Na sala, o irmão do meio veio para perto da irmã caçula e lhe comunicou o ocorrido. Abraçaram-se. A sensação naquele tempo e local era de pesar, mas antes de tudo, era a de certo alívio por tudo o que já haviam presenciado; a intransigência e a frieza com que a mãe tratava a jovem Aliz eram perturbações para todas as pessoas da família.
E o pesar foi menor do que o sentimento consolador experimentado.
Todas as providências foram tomadas. Após algum tempo do enterro, houve a necessidade de alguns documentos para dar entrada a novas situações quanto aos numerosos bens da família. Os irmãos foram forçados a procurar a necessária documentação. E entre tantos papéis e documentos, foi encontrado um que mudaria toda a história familiar e até esclareceria o comportamento da matriarca em relação à única filha... mulher.
No papel estava escrito: “Não tem meu sangue, mas é minha filha... hoje e sempre”. Os filhos reconheceram que era a letra do amado pai. O documento fora registrado em cartório, em nome do pai, ou seja, ele havia descoberto a imprudência da esposa com um jovem muito bonito, contratado para trabalhos na fazenda. Desde o momento quando soube que a esposa estava grávida, e não mais poderia ser dele devido a problemas de saúde, não mais a tocou como mulher. No entanto, em nenhum momento a humilhou, ao contrário, acolheu-a com toda bondade; isso se tornara um segredo entre o casal.

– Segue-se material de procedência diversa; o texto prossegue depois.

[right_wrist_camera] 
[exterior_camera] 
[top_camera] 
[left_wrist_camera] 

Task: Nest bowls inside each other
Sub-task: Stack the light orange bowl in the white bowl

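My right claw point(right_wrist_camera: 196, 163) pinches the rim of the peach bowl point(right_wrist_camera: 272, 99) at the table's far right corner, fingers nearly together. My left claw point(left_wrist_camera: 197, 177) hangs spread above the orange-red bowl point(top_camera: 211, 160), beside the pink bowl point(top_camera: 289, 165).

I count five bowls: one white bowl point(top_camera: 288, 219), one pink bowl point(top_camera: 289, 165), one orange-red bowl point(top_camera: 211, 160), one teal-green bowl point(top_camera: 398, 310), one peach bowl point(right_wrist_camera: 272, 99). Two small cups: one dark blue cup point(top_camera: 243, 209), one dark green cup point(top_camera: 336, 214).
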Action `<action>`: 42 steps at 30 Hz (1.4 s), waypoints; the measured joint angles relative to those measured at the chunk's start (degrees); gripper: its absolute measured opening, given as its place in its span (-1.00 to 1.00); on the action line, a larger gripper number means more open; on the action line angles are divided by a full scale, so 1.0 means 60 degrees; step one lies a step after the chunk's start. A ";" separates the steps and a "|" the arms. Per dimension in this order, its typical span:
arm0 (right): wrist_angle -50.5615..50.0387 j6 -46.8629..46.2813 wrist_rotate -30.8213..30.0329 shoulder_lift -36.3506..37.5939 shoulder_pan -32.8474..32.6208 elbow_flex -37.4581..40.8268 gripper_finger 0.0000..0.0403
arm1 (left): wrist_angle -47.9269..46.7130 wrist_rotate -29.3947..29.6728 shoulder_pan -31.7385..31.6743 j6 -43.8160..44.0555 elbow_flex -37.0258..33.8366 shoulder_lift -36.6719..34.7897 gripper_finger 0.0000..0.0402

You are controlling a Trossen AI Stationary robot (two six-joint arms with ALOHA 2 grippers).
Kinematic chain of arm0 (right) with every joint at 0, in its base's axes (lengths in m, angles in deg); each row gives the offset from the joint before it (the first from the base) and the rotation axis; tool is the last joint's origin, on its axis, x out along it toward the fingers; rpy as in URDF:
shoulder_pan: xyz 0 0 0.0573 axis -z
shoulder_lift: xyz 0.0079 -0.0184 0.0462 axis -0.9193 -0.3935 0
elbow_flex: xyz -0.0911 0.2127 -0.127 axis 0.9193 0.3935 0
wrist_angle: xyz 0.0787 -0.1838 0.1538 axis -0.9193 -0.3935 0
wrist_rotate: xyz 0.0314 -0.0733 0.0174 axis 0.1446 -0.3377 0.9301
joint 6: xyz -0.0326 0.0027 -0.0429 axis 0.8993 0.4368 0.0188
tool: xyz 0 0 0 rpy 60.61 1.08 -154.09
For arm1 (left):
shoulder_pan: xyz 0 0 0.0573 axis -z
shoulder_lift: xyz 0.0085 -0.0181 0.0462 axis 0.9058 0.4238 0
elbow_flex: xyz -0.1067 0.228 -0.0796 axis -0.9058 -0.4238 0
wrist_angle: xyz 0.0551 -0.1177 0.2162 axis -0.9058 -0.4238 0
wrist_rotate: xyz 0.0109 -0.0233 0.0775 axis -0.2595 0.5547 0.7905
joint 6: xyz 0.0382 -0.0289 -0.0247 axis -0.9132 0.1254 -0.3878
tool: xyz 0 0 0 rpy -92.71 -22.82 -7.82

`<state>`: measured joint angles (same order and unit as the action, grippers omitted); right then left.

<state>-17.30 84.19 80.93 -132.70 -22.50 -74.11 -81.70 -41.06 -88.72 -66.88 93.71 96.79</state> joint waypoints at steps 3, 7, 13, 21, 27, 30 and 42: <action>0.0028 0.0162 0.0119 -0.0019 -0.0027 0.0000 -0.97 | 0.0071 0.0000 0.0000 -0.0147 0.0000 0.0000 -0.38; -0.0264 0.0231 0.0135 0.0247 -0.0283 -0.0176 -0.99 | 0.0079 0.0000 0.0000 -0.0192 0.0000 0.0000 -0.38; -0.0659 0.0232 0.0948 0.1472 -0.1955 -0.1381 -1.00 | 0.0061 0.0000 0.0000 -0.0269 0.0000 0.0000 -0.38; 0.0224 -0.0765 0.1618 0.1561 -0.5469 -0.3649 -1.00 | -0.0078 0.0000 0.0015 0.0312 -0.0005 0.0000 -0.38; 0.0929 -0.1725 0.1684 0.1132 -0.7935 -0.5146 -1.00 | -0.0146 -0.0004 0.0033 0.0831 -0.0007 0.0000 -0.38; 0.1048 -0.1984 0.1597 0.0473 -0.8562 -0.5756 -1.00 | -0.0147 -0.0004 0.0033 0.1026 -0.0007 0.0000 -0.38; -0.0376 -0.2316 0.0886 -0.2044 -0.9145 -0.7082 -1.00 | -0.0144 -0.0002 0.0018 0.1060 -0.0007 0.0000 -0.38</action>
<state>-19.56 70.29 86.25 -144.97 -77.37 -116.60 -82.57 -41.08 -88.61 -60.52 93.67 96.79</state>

O brilho de alegria surgiu quando a mãe deu à luz uma menina, linda. O homem a pegou nos braços e daquele segundo seu coração instantaneamente a amou. Tanto desejava uma menina... uma filha; ela veio. A mãe, desse instante, se sentiu desgostosa por não mais ser amada pelo homem tão maravilhoso que era seu marido. Ela aprendeu duramente que paixões impulsivas, normalmente, levam os envolvidos a sofrimentos perdurantes. O jovem, após o ocorrido, foi embora e nunca mais, dele, se teve notícia.

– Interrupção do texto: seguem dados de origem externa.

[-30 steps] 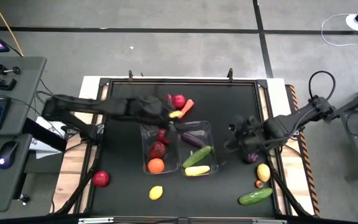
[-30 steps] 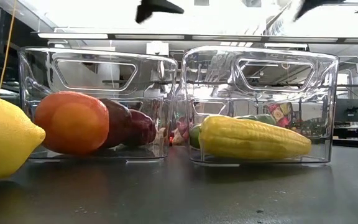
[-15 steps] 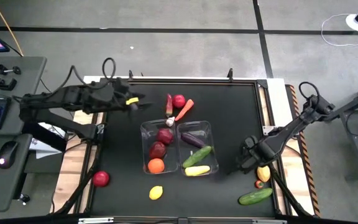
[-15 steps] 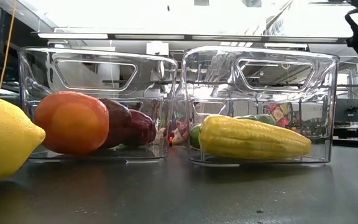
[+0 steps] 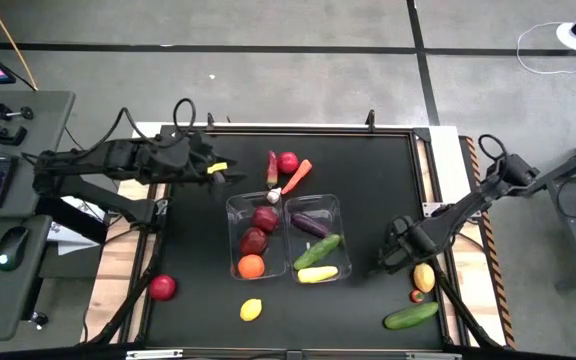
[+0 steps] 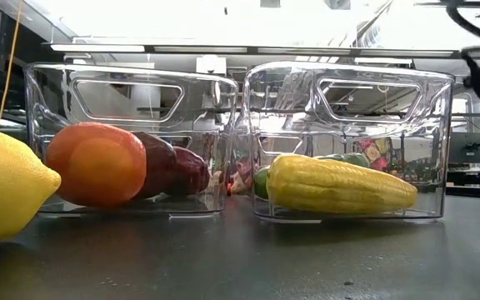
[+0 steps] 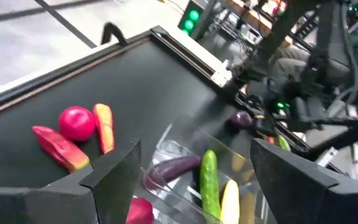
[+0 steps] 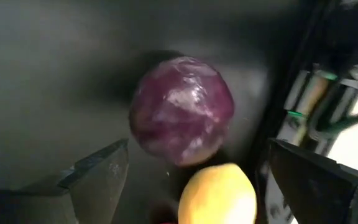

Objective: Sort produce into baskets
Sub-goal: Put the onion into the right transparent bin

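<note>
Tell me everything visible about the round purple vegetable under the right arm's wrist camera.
The round purple vegetable is a glossy ball, mottled violet with pale streaks, much like a small red cabbage. It lies on the black table near the right edge; in the high view the right arm hides it. A yellow lemon sits close beside it; contact cannot be judged. The right pincer is open, one finger on each side, not touching it. The left wrist view shows it far off as a small purple ball.
</note>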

Para o coração materno, olhar para a filha, indesejada, mas tão amada por toda família, era a morte em vida. A filha não era culpada, mas, pela mãe, era torturada, principalmente, longe dos olhos do marido, quando ainda estava entre eles, e dos dois filhos.
As ocasiões ocorrem em duas situações: amor e reparação. A mulher não compreendeu que a oportunidade estava à sua frente. Era necessário sabedoria para percebê-la e muito amor para melhor entender a vida, grandeza absoluta.
Os três irmãos mais se aproximaram; o amor entre eles, intensificado. Eram antes, irmãos de alma, espíritos harmonizados entre si que só o tempo de outras existências pode construir. Tiveram a companhia de um espírito mais esclarecido e bondoso, tiveram a companhia de um com menos clareza e mais endurecido; no entanto, por algum motivo, foram agrupados no mesmo núcleo familiar.
Em toda dimensão e tempo, só o amor construirá baluartes de bondade e trará a verdadeira alegria ao coração.